INGEGNERIA E SOCIOLOGIA
L’autore, assertore della necessità di un approccio multidisciplinare alle politiche pubbliche, riflette sulle inadeguatezze, in tutto il mondo, delle misure governative contro la pandemia. E ne ricava cinque lezioni per il futuro.
In copertina: Illustrazione di Chow Hon Lam aka Flying Mouse https://chowhonlam.com/
Dal principio di realtà al principio di cautela
Da alcuni aspetti potenzialmente positivi della esperienza di questa pandemia possiamo imparare molto. A condizione che, come si raccomanda a scuola, poi continuiamo a far sempre il ripasso.

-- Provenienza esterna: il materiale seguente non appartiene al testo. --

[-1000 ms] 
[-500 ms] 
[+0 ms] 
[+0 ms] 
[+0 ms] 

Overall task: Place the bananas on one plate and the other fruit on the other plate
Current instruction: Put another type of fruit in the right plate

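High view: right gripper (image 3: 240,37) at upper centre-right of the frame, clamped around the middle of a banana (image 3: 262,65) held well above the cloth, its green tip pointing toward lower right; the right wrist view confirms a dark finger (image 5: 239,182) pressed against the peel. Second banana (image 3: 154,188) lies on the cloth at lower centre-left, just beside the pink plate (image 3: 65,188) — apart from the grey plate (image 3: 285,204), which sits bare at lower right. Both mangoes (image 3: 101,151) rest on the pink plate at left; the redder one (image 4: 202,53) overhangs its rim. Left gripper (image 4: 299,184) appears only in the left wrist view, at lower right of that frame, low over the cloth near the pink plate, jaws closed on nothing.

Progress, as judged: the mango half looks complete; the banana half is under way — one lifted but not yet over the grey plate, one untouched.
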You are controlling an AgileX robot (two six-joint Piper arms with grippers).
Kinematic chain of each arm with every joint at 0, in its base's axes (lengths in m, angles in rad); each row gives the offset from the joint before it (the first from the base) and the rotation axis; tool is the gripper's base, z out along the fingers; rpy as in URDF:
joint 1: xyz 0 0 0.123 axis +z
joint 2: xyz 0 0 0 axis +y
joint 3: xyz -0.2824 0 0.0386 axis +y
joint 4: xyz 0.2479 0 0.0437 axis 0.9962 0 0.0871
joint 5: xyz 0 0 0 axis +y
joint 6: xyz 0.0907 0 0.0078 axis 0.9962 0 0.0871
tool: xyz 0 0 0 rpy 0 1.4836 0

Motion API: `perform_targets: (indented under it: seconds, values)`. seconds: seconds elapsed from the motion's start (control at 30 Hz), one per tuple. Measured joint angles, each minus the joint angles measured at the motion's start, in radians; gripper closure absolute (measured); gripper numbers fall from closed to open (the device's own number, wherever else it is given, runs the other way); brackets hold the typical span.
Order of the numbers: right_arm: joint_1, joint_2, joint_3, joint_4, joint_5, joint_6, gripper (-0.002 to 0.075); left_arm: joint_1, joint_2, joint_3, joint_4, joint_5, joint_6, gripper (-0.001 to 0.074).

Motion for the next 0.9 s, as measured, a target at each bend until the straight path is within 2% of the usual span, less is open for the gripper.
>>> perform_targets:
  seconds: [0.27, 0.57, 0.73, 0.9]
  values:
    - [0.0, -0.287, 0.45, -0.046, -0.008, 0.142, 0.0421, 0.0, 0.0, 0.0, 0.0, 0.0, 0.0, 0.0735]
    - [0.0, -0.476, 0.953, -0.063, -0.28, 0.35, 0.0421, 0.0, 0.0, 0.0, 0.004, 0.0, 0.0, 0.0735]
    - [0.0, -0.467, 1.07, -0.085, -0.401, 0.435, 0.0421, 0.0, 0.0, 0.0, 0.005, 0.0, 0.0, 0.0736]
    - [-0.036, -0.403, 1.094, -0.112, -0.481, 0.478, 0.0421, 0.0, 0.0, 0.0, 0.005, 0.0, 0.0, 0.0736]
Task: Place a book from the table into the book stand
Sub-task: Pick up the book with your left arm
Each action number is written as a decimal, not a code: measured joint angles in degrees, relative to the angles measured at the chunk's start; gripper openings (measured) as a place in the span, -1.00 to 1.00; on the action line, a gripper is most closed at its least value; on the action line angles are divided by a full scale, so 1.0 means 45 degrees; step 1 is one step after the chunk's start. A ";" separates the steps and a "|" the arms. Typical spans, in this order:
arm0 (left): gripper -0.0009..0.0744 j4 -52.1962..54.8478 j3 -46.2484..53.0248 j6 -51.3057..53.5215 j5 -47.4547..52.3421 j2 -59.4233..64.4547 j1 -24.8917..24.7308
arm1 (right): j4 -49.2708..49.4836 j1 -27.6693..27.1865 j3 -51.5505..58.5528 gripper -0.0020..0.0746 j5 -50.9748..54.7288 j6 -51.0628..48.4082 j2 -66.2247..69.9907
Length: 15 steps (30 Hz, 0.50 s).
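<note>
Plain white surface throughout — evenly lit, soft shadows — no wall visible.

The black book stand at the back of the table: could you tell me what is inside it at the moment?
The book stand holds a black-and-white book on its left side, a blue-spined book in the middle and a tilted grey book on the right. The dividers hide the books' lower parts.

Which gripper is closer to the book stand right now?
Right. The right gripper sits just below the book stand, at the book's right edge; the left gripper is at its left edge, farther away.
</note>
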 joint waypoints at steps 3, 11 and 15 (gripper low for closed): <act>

Anzitutto può aiutarci a distinguere tra ciò che è eccezionale davvero, e ciò che non lo è. Le calamità, irrompendo con la loro magnitudo, sono improvvise. Ma ciò non vuol dire che su tempi sufficientemente lunghi non sia statisticamente prevedibile la loro periodica comparsa. Se poi applicassimo ogni tanto la matematica alla vita, constateremmo che una derivata forte non è di per sé indice di un livello elevato. Un salto forte di livello può avvenire con derivate impercettibili, basta dargli tempo. Noi tendiamo a comportarci come la rana bollita, che salta solo se la derivata di temperatura è forte. E allora vediamo cosa i recenti accadimenti ci possono insegnare.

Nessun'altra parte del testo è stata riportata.